O ensino gratuito é uma demanda central dos últimos anos, em particular desde as manifestações estudantis de 2011. Nas eleições do dia 17, quatro ex-dirigentes desse movimento estudantil conseguiram cadeiras no parlamento, alguns com ampla maioria, como a comunista Camila Vallejo. Eles terão que negociar com o próximo governo, que seguramente será liderado por Bachelet, os meios para alcançar uma educação gratuita.

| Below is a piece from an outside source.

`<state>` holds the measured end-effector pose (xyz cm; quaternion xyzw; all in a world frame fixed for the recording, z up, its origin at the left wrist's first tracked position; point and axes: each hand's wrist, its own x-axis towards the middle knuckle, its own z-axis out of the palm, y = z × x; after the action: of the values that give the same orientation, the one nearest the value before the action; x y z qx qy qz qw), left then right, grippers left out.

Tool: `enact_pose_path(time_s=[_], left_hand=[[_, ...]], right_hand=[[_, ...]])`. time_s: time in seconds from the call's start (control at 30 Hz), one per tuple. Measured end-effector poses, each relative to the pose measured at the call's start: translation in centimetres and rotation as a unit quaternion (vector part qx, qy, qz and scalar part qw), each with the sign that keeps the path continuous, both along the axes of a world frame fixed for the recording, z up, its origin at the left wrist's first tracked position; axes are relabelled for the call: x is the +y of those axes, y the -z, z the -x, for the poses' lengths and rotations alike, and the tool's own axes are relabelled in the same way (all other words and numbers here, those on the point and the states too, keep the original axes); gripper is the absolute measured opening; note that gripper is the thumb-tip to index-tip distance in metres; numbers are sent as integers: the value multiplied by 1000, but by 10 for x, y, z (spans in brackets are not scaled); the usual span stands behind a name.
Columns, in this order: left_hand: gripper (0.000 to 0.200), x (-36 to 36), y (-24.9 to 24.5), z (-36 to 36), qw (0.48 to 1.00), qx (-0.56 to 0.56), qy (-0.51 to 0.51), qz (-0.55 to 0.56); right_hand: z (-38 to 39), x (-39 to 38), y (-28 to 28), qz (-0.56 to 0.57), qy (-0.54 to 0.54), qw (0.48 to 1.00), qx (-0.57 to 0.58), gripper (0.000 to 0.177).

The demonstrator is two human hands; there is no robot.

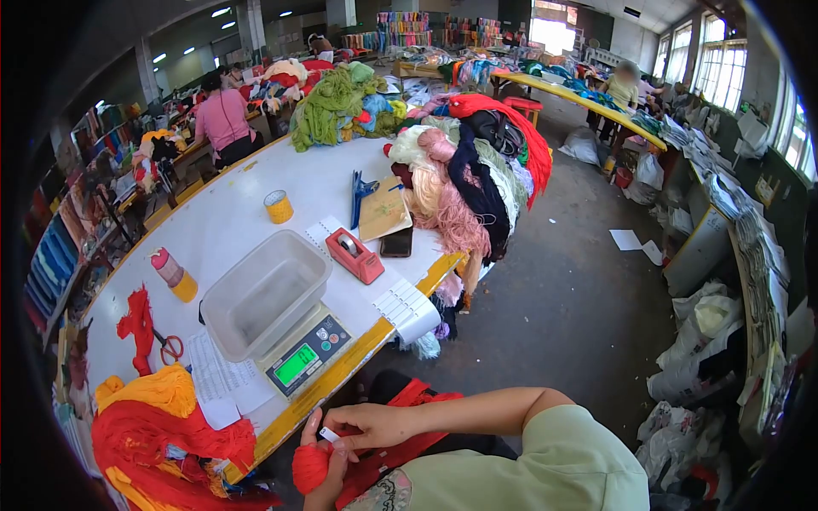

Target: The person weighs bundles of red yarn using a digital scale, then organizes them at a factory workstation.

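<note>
My left hand (317, 492) grips a small ball of red yarn (310, 467) low in front of me, just below the table's yellow edge. Against the top of the ball my right hand (368, 423) pinches a small white tag (329, 434). A red bag or cloth (409, 399) lies on my lap under my right forearm. On the table above my hands stands a digital scale (305, 359) with a lit green display, and a clear plastic tub (264, 294) rests on it.
The white table (230, 213) holds a red tape dispenser (355, 254), phone (397, 242), brown notebook (383, 209), yellow tape roll (278, 206), thread cone (173, 274), red-handled scissors (170, 345), and yarn piles (170, 434) near and far (460, 179). A person in pink (223, 119) sits at the far left.
</note>
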<state>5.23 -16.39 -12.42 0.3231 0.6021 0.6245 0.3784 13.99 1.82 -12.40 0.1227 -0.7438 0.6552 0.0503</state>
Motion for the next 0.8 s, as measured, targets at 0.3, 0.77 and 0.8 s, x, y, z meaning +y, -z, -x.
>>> enact_pose_path(time_s=[0.3,0.77,0.8], left_hand=[[39,-5,51,8,920,386,-48,-57],[25,9,-40,14,946,-298,110,58],[24,7,-43,15,955,-277,102,35]], right_hand=[[-14,5,-27,-137,91,984,-60,25],[8,26,-46,-101,-1,994,37,13],[8,23,-47,-117,22,991,56,13]])
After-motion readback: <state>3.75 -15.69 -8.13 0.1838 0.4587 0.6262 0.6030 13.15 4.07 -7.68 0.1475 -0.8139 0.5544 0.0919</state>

Bachelet, que em seu primeiro mandato impulsionou uma reforma educacional insuficiente, prometeu alcançar o ensino universitário gratuito em seis anos, algo que ilude Edilia Rojas. “Se ela diz, acredito. Tomara que cumpra. Gostaria que meu neto estudasse, tivesse oportunidades”, acrescentou com humildade. Aos 69 anos, essa aposentada, mãe de um filho e avó, trabalha todos os dias como empregada doméstica para pagar seus gastos básicos. “Trabalho desde os 16 anos. Pensava que ia parar ao me aposentar, mas, como recebo pouco de aposentadoria (US$ 300), tive que continuar”, afirmou.
De segunda a sexta-feiras, Rojas faz limpeza em uma casa de família por um salário que não chega a US$ 500. “Isso significa que sou escrava do trabalho”, ressaltou. Graças ao seu esforço, seu filho foi à universidade e não precisou se endividar para isso. “Todo o salário que recebia era para pagar seu estudo. Comíamos porque alugava uns cômodos da minha casa e, além disso, eu almoço no trabalho. Minha vida foi um pouco dura, mas tenho saúde”, afirmou.
Se a vida tivesse sido diferente, Rojas ficaria contente em viver no campo, junto dos dois irmãos que nem mesmo têm casa própria ou alugada. Por isso, diante da pergunta sobre as maiores urgências do Chile, não vacila em responder: acesso à moradia e uma aposentadoria digna.